J’aime le jaune des soleils qu’on dessine quand on est enfant, un jaune franc du collier avec beaucoup de rayonnement. C’est un jaune éclatant, un jaune un peu rêvé car en réalité, le soleil est plutôt jaune d’or. Et j’aime justement le jaune des boutons d’or, ces petites fleurs qu’on se mettait sous le menton et dont le reflet sur notre peau nous faisait dire : tu aimes le beurre. J’aime le jaune du beurre sauf quand celui-ci devient terne car il a ranci. Je n’aime pas le beurre rance et je n’aime pas le jaune des gilets et des casseurs réunis.

J’aime le jaune du citron, fruit pas toujours agréable à boire, à mon goût, sauf chaud, à la montagne, mais quelques gouttes dans une préparation sucrée ou sur un poisson grillé, je trouve ça délicieux. Le jus est transparent, limite jaunâtre ce n’est pas grave, c’est bon pour la santé. J’aime le jaune de certaines tulipes, probablement mes fleurs préférées, c’est une des premières touches de couleur sur notre terrasse, à la fin de l’hiver. Des fleurs qui annoncent parfaitement et à juste titre le retour du printemps mais je n’aime pas le jaune des gilets et des casseurs réunis.

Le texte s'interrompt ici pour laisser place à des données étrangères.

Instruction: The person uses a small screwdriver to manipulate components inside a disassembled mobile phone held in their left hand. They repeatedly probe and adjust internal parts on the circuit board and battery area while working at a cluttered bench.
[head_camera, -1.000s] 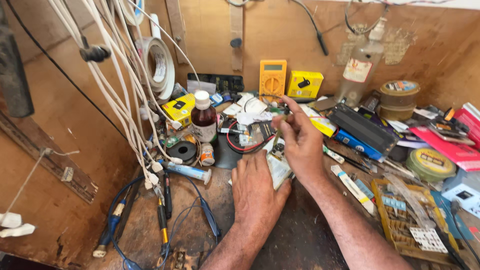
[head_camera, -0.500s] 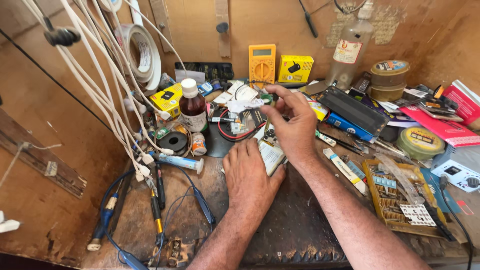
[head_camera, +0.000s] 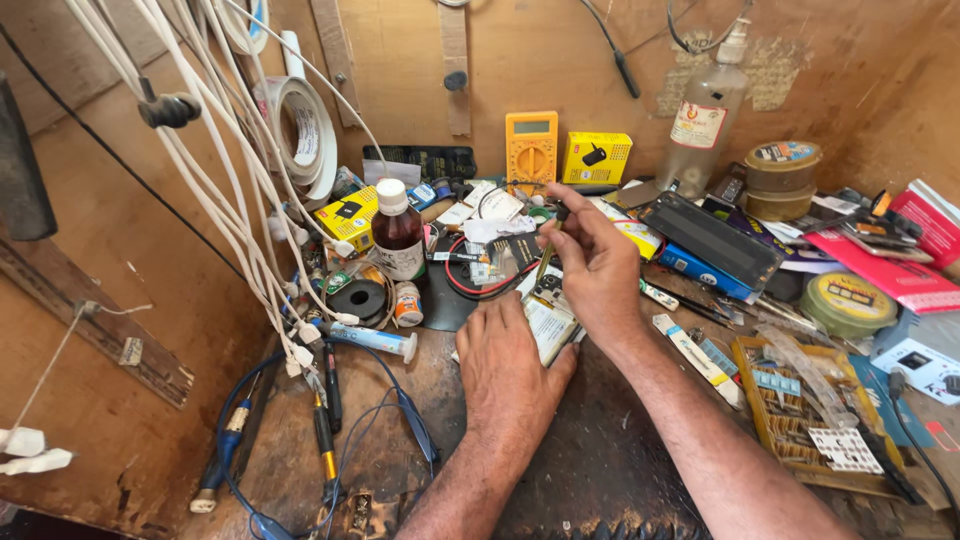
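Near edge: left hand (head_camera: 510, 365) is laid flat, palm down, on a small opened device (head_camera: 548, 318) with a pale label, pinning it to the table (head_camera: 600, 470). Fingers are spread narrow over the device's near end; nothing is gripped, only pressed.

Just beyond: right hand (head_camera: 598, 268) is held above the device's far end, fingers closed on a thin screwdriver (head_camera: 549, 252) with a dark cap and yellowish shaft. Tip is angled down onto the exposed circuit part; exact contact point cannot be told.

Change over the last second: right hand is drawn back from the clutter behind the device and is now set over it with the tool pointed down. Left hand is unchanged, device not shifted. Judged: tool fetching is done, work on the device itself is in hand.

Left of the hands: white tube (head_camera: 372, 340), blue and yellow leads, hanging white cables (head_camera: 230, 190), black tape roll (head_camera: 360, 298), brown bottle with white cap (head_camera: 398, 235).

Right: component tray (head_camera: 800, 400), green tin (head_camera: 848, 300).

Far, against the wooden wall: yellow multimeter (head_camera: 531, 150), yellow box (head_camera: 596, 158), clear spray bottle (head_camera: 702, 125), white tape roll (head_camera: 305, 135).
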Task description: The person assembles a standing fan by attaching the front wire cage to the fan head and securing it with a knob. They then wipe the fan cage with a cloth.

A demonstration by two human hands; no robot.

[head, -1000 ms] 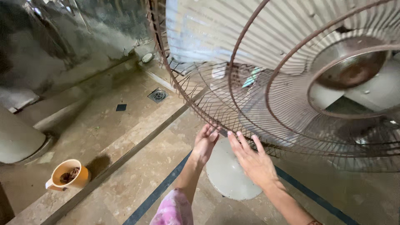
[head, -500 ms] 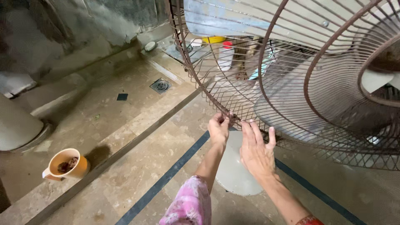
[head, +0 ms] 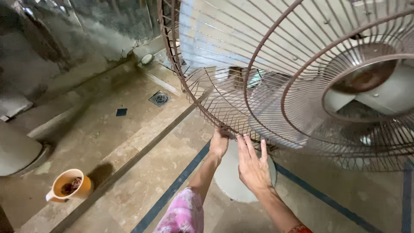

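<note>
Below one rusty wire fan guard [head: 276, 86], two hands reach up to its lower rim. Left hand [head: 219, 144] is clenched around the rim wire; right hand [head: 252, 166] lies open, fingers spread against it. One round grey fan base [head: 230, 181] stands beneath, one orange cup [head: 69, 186] sits well apart.

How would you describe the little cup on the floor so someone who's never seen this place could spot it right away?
Start at the big rusty fan cage that both hands reach for, then look down and far left across the stone floor, past the square floor drain. Near the lower left edge stands an orange cup with a pale handle and dark residue inside. It is the only brightly coloured thing on that dull floor.
</note>
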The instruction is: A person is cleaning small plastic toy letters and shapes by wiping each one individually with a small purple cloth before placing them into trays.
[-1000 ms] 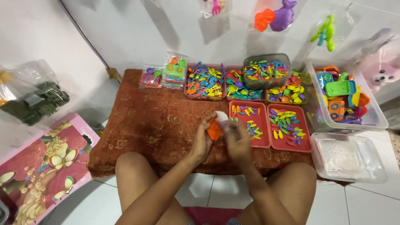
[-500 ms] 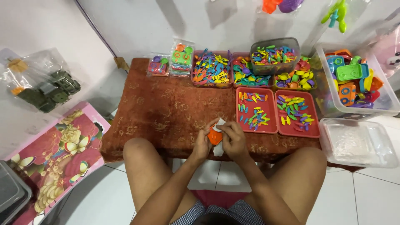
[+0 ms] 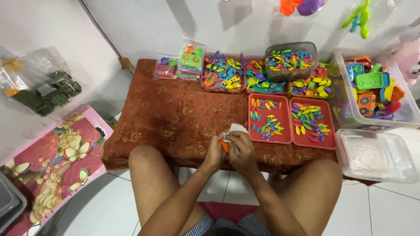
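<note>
Head view, only view available.

Change noted: against the picture half a second back, the orange toy piece [image 3: 225, 145] is showing much less. It was open to the camera between the hands; now only a sliver is peeking out. The clear plastic bag [image 3: 234, 128] is now bunching above the fingers rather than trailing below them. Judgement: the piece is probably going into the bag, or being wrapped by it; the bag's mouth is not visible, so this is unconfirmed. The hands are also sitting a little nearer the table's front edge.

Hands: the left hand [image 3: 215, 153] is closing around the left side of the orange piece. The right hand [image 3: 243, 152] is pinching the bag and the piece from the right. Both are curled narrow, fingertips meeting over the piece, holding it above the front edge of the rust-coloured cloth [image 3: 175, 118].

Surroundings: two red trays [image 3: 286, 140] of small coloured parts are lying just right of the hands. Bins of mixed toy parts are standing along the back. A clear tub [image 3: 409, 116] of larger toys is at the far right.
</note>
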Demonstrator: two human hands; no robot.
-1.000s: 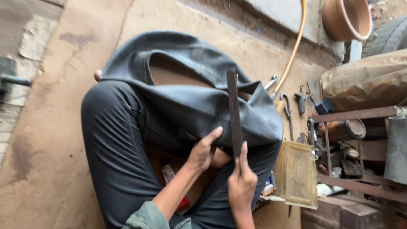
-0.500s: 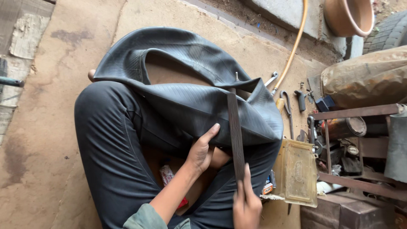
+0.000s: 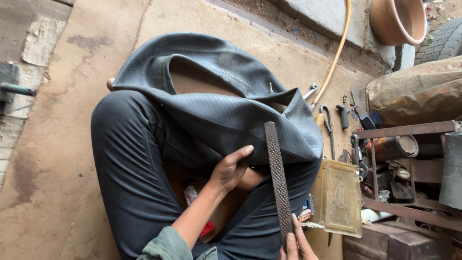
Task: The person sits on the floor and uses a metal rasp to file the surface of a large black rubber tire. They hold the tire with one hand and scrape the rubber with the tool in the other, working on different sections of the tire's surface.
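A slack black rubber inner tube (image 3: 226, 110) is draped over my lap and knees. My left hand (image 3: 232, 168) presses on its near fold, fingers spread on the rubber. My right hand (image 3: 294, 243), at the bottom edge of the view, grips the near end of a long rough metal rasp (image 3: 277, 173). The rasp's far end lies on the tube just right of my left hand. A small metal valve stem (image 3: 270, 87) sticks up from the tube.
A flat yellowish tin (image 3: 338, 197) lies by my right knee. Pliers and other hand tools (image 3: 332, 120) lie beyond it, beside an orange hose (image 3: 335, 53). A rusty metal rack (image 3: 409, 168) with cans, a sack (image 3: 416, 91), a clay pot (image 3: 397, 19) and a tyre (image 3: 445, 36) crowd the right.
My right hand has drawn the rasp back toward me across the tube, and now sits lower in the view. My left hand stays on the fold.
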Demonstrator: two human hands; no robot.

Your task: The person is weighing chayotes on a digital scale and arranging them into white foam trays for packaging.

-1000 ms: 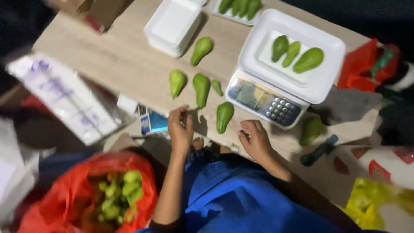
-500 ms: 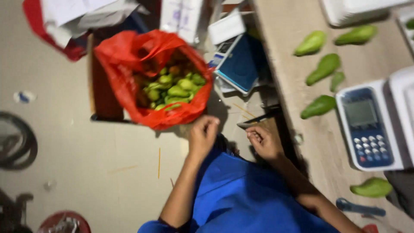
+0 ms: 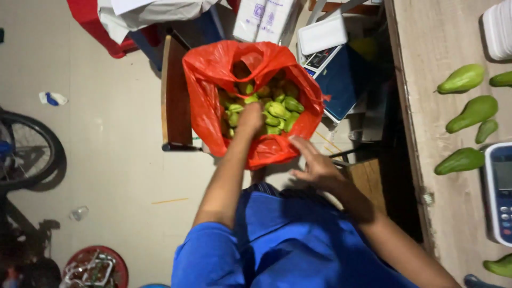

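Nearest, the right hand (image 3: 314,165) hovers with its fingers (image 3: 300,145) spread and empty, just beside the near rim of the crinkled red plastic bag (image 3: 205,90). Beyond it the left hand (image 3: 249,118) is down inside the bag's mouth among the pile of small green pear-shaped fruits (image 3: 274,109), so it is the nearer hand to them; its fingers are hidden in the pile and I cannot tell whether they grip one. The fruits lie just ahead of and around that hand, heaped at mixed angles, while a few larger green fruits (image 3: 473,111) rest well apart on the pale wooden surface (image 3: 442,48) to the right.
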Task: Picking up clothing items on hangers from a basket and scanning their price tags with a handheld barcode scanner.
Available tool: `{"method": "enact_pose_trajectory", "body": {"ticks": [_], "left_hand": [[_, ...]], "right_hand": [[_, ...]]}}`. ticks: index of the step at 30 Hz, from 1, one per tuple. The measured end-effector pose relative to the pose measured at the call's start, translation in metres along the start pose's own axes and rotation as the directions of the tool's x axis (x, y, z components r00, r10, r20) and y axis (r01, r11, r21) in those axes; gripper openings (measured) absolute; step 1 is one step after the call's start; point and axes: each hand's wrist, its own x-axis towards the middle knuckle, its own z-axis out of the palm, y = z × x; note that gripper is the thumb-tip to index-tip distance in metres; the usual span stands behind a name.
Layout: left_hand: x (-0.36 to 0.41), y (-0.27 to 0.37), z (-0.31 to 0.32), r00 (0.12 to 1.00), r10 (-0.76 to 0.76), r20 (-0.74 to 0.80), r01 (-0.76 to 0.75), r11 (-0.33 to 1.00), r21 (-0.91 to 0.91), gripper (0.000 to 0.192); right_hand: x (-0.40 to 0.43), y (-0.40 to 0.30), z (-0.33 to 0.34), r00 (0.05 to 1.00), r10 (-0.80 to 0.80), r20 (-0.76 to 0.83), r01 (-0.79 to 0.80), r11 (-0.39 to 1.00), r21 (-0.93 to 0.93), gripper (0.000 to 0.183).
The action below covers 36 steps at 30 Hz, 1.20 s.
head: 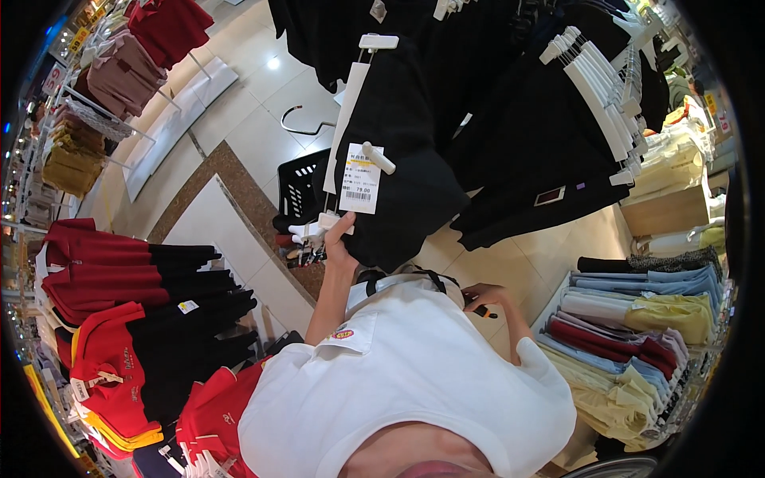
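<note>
My left hand (340,244) grips the white clip (329,221) at the lower end of a clip hanger (346,128). Black trousers or a skirt (406,149) hang from this hanger, folded, with a white price tag (360,179) and a white plastic security pin (379,158) on them. The hanger's metal hook (306,123) points left. Near my hip, my right hand (487,294) is closed around a dark object with an orange part (483,311), partly hidden by the fingers.
Black garments (526,131) on white hangers stand ahead and to the right. A black basket (299,185) lies beyond my left hand. Red and black clothes (101,263) hang at left, folded-over pastel trousers (651,310) at right. Racks line both sides.
</note>
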Motion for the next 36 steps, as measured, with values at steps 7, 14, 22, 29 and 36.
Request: {"method": "enact_pose_trajectory", "body": {"ticks": [7, 14, 22, 29, 36], "left_hand": [[0.011, 0.003, 0.000, 0.995, 0.001, 0.104, 0.004, 0.999, -0.039, 0.039], [0.031, 0.008, 0.001, 0.988, -0.046, 0.149, 0.055, 0.997, -0.051, 0.039], [0.049, 0.001, 0.008, 0.992, -0.005, 0.129, 0.013, 0.998, -0.065, 0.037], [0.043, -0.009, 0.021, 0.986, -0.017, 0.168, 0.033, 0.995, -0.095, 0.036], [0.030, -0.019, 0.013, 0.973, -0.126, 0.191, 0.131, 0.991, -0.015, 0.040]], "right_hand": [[-0.052, -0.019, -0.029, 0.973, -0.102, 0.206, 0.046, 0.964, 0.263, 0.048], [-0.073, -0.107, -0.020, 0.865, -0.254, -0.433, 0.380, 0.895, 0.235, 0.019], [-0.039, -0.234, -0.002, 0.330, -0.141, -0.933, 0.900, 0.344, 0.266, 0.024], [-0.012, -0.278, -0.008, 0.295, -0.242, -0.924, 0.953, 0.009, 0.302, 0.036], [-0.023, -0.325, -0.023, 0.182, -0.113, -0.977, 0.976, -0.096, 0.194, 0.041]]}}
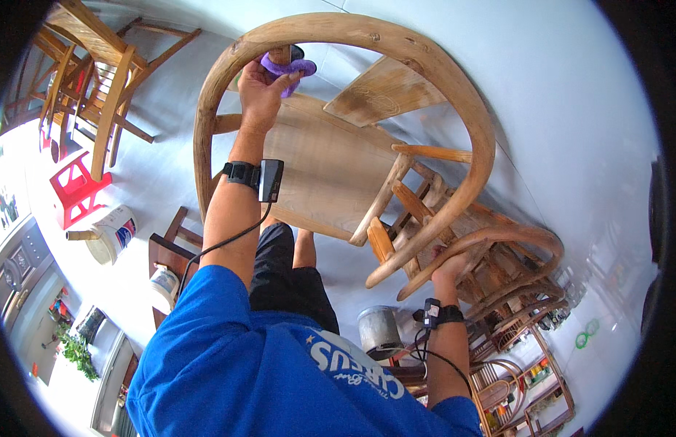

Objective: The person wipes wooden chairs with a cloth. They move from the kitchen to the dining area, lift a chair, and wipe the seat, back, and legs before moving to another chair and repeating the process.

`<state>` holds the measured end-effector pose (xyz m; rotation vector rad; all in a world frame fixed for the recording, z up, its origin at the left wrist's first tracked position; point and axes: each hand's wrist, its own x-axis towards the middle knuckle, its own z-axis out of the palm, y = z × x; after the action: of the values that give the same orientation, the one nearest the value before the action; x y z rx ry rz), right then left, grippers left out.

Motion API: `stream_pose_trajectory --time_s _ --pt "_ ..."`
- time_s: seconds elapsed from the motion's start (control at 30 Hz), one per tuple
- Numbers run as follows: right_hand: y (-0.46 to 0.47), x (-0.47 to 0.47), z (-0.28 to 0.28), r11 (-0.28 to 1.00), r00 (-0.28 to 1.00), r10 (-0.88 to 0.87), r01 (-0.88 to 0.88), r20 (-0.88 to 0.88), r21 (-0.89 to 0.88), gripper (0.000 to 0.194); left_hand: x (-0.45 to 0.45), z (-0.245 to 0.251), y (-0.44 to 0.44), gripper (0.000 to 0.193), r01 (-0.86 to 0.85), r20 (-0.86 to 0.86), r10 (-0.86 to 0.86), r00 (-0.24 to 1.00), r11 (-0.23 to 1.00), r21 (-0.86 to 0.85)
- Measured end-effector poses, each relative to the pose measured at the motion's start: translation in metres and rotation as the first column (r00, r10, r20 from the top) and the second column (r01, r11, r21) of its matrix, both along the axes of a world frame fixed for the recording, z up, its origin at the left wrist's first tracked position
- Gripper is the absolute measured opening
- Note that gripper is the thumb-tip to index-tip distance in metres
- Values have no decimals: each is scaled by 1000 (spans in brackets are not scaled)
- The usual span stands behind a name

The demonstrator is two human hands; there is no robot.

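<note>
A round-backed wooden armchair stands before me, its thick curved rail [338, 24] looping around a pale, smooth seat [316, 164] and a flat back splat [392, 90]. My left hand [260, 101] holds a fuzzy purple cloth [302, 66] wrapped around a short post [279, 54] below the rail's far left part. At the right, my right hand [450, 266] grips the curved rail [507, 235] of a second wooden chair close beside the first. That rail hides some of its fingers. Both wrists carry strapped, cabled devices.
More wooden chairs [122, 82] stand at upper left, near a red plastic stool [78, 183] and a white bucket [109, 235]. A small dark wooden stool [174, 248] and a metal can [379, 328] flank my legs. Further chairs [496, 382] crowd the lower right.
</note>
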<state>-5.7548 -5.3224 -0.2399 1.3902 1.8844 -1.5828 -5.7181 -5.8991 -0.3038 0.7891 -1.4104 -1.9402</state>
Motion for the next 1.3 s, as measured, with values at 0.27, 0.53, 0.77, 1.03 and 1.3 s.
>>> stream_pose_trajectory --time_s 0.27,0.53,0.77,1.03,1.3 --pt "-17 -1 6 995 996 -80 81 -35 51 49 22 -99 5 51 158 569 183 802 854 -496" --pt "2 1 -9 999 996 -22 19 -83 -37 49 42 0 14 42 472 789 220 574 698 -539" --pt "5 0 -17 999 999 -6 5 -41 -33 43 83 127 8 31 915 897 230 377 -239 -324" --pt "-5 -2 -5 1000 1000 -14 14 -16 -1 44 73 46 -20 26 816 883 420 -208 -423 393" --pt "1 0 -14 1000 996 28 -27 -86 11 43 54 -55 -24 23 892 932 296 -208 -333 305"
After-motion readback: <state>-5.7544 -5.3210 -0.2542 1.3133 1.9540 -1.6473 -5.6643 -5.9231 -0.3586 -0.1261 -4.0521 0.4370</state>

J’aime aussi le jaune des jonquilles qui, là encore, me rappellent mon enfance quand nous allions en ramasser avec nos parents dans la forêt près de Senlis et j’adorais en faire des bouquets bien serrés. J’aime le jaune des poussins que je préfère nettement à leurs parents, poule et coq, car eux, comme bien souvent, les petits, sont rigolos. J’aime le jaune d’œuf, au plat, coque ou dur, que je préfère au blanc, je le garde toujours pour la fin comme tout ce qui est meilleur. Mais je n’aime pas le jaune des gilets jaunes et des casseurs réunis.

J’aime le jaune du mimosa en fleurs, au mois de février, surtout dans l’île de Noirmoutier, ça me touche et je préfère en voir des arbres que des bouquets qui, dans une maison, sentent un peu trop fort. J’aime le jaune des taxis new-yorkais car j’y suis allé deux fois, il y a si longtemps, souvenirs, souvenirs… J’aime le jaune de plein de vins blancs, surtout le St Véran, sec et le Coteau du Layon, un peu plus doux. J’aime le jaune des bananes, fruit énergétique par excellence, j’en mange tous les matins au boulot mais je n’aime pas le jaune des gilets et des casseurs réunis.

J’aime le jaune un peu fluo des surligneurs qui mettent une phrase ou un mot en valeur. C’est la seule couleur que j’aime dans ces stylos un peu feutrés. C’est une couleur éclatante qui va bien aux lettres et aux chiffres. J’aime mieux le lieu jaune, qui tire sur le blanc, au lieu noir, qui tire sur le gris, sa chair est plus fine et plus délicate mais elle est plus fragile. En même temps, je n’en mange pas souvent, alors... mais quand même. En revanche, je n’aime pas, mais pas du tout le jaune des gilets et des casseurs réunis, même quand ils tirent sur le noir.